Task — Should pictures appear among the records, leave them out, and copy exactly only the lines from the first through the one with "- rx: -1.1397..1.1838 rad", inclusive.

The input —
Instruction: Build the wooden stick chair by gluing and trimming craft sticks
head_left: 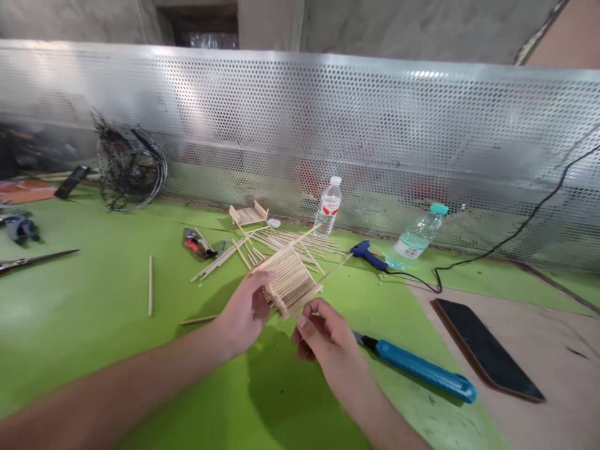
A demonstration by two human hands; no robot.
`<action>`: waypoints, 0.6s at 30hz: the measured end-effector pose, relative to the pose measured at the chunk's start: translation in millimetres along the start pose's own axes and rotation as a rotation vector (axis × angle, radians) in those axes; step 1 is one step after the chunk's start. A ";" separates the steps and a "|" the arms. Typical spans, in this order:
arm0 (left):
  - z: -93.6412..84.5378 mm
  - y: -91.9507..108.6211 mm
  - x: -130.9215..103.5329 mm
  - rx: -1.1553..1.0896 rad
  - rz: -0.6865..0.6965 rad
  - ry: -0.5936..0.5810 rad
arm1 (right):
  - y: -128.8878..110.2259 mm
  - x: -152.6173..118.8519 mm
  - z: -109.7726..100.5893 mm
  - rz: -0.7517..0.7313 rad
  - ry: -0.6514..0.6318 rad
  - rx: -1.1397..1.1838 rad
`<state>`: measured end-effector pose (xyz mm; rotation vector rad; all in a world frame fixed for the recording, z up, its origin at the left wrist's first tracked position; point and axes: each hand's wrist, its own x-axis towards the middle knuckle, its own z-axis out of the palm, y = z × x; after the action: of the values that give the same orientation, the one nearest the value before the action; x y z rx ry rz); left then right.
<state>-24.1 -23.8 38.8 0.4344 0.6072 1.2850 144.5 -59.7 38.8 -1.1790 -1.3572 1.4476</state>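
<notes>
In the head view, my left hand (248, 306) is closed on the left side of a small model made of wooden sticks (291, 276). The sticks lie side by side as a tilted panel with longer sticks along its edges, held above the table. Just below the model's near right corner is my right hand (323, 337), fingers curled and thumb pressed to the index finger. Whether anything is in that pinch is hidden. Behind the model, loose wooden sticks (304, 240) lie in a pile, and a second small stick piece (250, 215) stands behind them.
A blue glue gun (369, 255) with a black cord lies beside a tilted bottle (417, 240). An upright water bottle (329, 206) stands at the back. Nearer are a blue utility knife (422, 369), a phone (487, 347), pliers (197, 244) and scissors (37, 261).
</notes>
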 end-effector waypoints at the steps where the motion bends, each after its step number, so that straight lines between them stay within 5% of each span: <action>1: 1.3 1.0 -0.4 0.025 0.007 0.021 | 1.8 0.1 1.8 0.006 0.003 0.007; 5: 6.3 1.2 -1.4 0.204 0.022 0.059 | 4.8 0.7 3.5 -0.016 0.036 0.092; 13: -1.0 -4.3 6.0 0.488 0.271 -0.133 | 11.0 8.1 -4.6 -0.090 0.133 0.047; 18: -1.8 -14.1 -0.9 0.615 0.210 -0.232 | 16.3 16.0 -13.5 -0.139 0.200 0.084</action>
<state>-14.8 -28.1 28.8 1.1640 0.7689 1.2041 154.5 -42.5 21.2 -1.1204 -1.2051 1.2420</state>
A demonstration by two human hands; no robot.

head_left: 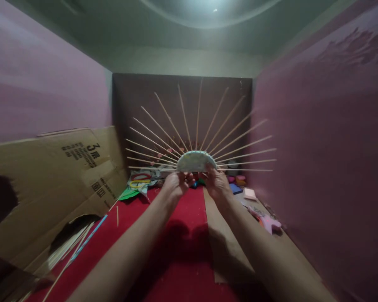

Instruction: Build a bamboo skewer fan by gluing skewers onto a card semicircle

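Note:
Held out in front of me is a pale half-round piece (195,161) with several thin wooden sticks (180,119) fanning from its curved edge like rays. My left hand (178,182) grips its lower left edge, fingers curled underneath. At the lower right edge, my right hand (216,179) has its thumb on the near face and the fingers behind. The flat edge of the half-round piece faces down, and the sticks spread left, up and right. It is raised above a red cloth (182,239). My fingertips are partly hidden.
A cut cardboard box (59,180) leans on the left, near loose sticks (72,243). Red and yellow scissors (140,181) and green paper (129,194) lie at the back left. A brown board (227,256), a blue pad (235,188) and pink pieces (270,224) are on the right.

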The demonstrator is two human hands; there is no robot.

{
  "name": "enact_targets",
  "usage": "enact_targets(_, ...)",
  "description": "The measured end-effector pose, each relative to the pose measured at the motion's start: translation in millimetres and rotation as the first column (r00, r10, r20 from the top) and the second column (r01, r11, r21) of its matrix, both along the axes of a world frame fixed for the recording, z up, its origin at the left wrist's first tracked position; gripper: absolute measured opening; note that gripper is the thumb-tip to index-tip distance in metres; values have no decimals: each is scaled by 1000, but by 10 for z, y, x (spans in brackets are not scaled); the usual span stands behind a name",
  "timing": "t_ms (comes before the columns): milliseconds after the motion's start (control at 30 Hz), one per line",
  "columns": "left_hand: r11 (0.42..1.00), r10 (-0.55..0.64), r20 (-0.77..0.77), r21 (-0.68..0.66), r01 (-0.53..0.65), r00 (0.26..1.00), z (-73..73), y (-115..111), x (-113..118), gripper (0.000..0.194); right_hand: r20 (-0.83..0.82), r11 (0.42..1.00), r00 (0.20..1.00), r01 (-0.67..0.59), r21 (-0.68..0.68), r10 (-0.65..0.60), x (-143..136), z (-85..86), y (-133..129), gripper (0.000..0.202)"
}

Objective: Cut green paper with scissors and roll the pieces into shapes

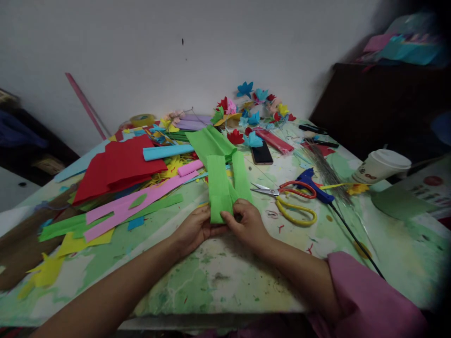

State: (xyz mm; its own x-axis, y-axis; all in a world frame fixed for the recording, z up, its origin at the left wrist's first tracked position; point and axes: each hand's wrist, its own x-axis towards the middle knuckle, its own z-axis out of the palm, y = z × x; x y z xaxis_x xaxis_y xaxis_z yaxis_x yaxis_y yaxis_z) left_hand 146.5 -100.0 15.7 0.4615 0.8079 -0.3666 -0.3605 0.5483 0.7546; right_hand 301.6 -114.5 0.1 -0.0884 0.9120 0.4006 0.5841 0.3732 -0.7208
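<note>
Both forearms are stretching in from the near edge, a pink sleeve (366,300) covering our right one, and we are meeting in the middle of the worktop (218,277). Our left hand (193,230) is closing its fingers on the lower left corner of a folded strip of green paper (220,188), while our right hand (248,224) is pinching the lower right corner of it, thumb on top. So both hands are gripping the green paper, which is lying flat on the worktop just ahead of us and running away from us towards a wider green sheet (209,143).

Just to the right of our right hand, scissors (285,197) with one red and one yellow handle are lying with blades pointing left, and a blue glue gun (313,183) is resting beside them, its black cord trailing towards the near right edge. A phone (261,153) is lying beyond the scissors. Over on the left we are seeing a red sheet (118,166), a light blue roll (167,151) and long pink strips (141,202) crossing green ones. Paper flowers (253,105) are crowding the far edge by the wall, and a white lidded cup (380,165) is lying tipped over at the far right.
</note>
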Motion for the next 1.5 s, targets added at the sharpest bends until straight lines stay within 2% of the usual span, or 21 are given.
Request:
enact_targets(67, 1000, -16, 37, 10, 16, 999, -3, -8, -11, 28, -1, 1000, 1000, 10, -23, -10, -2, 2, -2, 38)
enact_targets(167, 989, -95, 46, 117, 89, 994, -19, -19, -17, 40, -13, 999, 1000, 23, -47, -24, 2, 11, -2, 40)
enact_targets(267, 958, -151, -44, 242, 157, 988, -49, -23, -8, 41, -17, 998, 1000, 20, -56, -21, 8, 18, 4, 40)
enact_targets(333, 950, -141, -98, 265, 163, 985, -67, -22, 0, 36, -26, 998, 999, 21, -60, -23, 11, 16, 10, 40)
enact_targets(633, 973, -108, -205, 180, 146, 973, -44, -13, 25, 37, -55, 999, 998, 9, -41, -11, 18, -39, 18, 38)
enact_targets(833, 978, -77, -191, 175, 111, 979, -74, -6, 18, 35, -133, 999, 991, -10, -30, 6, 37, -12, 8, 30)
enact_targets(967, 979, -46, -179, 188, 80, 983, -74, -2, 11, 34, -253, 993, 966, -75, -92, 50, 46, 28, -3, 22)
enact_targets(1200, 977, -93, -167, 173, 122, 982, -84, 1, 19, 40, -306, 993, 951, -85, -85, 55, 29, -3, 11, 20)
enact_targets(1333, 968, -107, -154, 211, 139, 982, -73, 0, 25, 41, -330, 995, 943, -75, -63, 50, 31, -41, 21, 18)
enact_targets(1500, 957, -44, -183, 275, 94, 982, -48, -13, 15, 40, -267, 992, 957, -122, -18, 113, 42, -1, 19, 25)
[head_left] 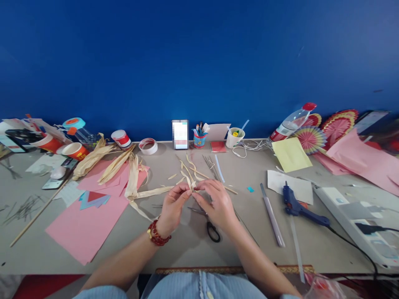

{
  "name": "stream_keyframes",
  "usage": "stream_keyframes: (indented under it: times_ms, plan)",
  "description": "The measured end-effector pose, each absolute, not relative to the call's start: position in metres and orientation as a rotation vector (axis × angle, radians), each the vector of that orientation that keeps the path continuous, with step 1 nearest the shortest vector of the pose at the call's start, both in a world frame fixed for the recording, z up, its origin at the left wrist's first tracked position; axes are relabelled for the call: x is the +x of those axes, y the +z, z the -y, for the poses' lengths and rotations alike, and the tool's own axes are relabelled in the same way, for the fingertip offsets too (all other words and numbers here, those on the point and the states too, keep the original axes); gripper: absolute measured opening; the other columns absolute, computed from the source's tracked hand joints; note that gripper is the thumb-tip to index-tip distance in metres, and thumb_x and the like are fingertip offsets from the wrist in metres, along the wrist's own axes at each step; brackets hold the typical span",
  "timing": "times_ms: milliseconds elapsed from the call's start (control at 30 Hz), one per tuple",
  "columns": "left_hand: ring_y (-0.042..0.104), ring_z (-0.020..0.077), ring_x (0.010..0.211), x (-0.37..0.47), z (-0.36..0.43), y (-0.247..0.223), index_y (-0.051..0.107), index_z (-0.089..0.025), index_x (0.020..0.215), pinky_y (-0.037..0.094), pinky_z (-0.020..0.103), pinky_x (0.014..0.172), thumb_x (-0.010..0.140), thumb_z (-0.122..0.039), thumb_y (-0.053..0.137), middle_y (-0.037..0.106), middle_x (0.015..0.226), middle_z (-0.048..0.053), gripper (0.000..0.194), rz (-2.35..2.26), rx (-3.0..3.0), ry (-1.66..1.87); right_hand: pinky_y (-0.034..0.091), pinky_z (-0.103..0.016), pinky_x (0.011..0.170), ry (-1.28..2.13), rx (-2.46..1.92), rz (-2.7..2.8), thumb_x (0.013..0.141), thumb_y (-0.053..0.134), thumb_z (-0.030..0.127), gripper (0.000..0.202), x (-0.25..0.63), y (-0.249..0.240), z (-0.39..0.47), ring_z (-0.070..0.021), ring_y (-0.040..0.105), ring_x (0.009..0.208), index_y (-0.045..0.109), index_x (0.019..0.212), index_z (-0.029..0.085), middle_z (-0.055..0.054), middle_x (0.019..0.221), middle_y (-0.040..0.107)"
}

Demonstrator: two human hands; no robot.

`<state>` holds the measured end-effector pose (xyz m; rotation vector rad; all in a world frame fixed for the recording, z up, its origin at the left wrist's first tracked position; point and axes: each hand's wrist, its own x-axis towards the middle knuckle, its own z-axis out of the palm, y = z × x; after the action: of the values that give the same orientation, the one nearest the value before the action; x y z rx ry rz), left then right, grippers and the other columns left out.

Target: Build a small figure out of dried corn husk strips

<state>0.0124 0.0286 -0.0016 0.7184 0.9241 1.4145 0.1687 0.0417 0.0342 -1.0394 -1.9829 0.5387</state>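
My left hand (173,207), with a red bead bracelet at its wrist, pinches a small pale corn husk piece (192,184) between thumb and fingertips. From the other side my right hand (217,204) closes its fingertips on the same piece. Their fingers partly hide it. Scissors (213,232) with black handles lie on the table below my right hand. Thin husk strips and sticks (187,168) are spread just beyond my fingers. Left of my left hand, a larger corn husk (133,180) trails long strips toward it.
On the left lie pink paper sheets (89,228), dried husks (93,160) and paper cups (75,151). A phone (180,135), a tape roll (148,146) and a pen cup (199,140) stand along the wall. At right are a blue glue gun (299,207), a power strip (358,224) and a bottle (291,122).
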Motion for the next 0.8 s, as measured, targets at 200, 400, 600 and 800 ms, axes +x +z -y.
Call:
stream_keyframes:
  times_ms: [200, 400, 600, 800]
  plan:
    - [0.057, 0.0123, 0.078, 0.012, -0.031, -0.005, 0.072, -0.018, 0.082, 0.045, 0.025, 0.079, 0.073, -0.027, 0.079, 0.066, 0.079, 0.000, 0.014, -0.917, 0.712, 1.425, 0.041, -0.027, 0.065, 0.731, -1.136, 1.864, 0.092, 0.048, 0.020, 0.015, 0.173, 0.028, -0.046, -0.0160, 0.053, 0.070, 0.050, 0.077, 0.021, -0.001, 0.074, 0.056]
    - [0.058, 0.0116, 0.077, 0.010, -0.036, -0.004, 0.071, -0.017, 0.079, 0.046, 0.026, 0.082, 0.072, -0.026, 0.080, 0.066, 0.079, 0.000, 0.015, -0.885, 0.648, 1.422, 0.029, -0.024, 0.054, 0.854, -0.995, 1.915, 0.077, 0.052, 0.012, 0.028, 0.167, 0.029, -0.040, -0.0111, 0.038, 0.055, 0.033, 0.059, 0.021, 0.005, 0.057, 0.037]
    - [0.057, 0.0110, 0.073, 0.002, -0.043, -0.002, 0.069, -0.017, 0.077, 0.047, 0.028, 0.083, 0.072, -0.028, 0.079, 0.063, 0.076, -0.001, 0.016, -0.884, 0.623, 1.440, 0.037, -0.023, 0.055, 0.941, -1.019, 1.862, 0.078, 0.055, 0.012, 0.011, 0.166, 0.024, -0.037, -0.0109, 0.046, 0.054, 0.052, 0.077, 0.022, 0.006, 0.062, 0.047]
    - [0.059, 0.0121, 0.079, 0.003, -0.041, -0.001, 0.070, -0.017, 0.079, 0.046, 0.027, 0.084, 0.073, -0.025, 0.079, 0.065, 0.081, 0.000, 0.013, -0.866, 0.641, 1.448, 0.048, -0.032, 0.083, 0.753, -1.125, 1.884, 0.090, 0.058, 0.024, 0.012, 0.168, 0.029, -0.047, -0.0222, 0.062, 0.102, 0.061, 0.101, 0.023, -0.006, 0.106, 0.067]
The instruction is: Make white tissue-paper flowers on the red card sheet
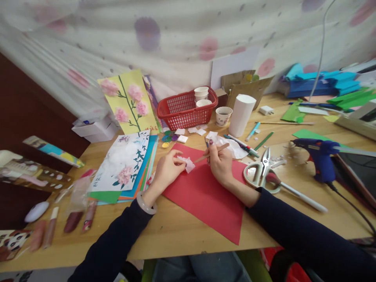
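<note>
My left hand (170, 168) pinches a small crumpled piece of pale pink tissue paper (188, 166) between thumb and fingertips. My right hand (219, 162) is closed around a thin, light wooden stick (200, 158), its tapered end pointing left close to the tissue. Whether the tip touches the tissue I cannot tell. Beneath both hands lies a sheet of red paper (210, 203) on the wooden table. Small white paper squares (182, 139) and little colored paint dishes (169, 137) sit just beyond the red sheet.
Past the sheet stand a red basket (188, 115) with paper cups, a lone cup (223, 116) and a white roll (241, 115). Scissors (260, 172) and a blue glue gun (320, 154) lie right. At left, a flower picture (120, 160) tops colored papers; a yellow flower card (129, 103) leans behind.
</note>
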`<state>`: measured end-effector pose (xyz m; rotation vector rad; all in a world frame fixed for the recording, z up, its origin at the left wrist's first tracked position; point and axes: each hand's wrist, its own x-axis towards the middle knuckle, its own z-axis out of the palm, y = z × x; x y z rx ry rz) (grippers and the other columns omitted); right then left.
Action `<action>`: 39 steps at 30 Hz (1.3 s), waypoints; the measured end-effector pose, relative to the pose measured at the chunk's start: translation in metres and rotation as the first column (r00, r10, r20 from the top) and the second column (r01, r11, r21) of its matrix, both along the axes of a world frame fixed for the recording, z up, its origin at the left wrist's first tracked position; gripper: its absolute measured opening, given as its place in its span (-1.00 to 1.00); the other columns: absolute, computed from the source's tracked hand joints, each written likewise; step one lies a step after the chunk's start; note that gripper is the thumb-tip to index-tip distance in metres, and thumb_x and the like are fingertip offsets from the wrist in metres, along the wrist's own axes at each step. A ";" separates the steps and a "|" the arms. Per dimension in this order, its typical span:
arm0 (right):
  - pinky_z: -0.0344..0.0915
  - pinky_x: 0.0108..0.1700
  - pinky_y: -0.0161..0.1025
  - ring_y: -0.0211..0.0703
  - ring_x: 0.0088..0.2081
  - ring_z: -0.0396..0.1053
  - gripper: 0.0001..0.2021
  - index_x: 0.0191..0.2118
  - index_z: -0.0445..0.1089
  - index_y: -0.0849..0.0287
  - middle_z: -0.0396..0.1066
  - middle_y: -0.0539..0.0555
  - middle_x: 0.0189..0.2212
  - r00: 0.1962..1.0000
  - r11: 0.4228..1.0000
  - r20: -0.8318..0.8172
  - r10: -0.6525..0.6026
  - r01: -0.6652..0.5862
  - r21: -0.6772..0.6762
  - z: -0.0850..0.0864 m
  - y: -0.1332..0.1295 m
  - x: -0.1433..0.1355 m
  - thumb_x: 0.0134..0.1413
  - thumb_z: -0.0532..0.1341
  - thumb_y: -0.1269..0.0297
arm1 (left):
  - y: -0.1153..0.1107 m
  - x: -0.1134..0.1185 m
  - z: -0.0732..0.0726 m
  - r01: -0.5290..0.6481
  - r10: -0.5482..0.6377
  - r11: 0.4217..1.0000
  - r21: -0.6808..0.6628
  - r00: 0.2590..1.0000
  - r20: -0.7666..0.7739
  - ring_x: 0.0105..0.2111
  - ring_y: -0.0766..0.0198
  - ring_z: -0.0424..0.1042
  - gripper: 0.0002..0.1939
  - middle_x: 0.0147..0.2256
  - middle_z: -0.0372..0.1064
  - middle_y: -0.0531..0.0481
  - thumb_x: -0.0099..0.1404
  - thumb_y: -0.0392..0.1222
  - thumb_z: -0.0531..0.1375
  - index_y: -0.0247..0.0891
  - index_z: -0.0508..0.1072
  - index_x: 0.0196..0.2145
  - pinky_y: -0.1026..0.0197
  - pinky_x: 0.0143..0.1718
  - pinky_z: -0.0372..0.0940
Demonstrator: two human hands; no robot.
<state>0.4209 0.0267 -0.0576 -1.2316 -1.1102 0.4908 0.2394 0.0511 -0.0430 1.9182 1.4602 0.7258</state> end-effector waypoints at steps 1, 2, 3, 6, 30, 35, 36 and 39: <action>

Exercise answer —
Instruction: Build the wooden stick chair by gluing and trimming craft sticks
head_left: 
A demonstration by two human hands; no robot.
`<action>`: waypoints, 0.6s at 30hz: the measured end-effector pose, relative to the pose measured at the chunk's start: translation in millimetres along the start pose's own axes and rotation as a rotation vector (axis × angle, radians) in those axes; step 1 is one step after the chunk's start. A ";" separates the steps and a "|" the arms. Typical spans, in this order:
arm0 (left):
  - z: -93.6412..84.5378 mm
  - y: -91.9507..108.6211 mm
  - x: -130.9215..103.5329 mm
  - rx: -1.1553..1.0896 rad
  - rz: -0.6865..0.6965 rad
  - ry: -0.5936..0.5810 rad
arm1 (right):
  - y: -128.8878..110.2259 mm
  - x: -152.6173..118.8519 mm
  - z: -109.7726..100.5893 mm
  - rz: -0.7517..0.7313 rad
  - ry: -0.6514..0.6318 rad
  - rx: -1.1397..1.1838 rad

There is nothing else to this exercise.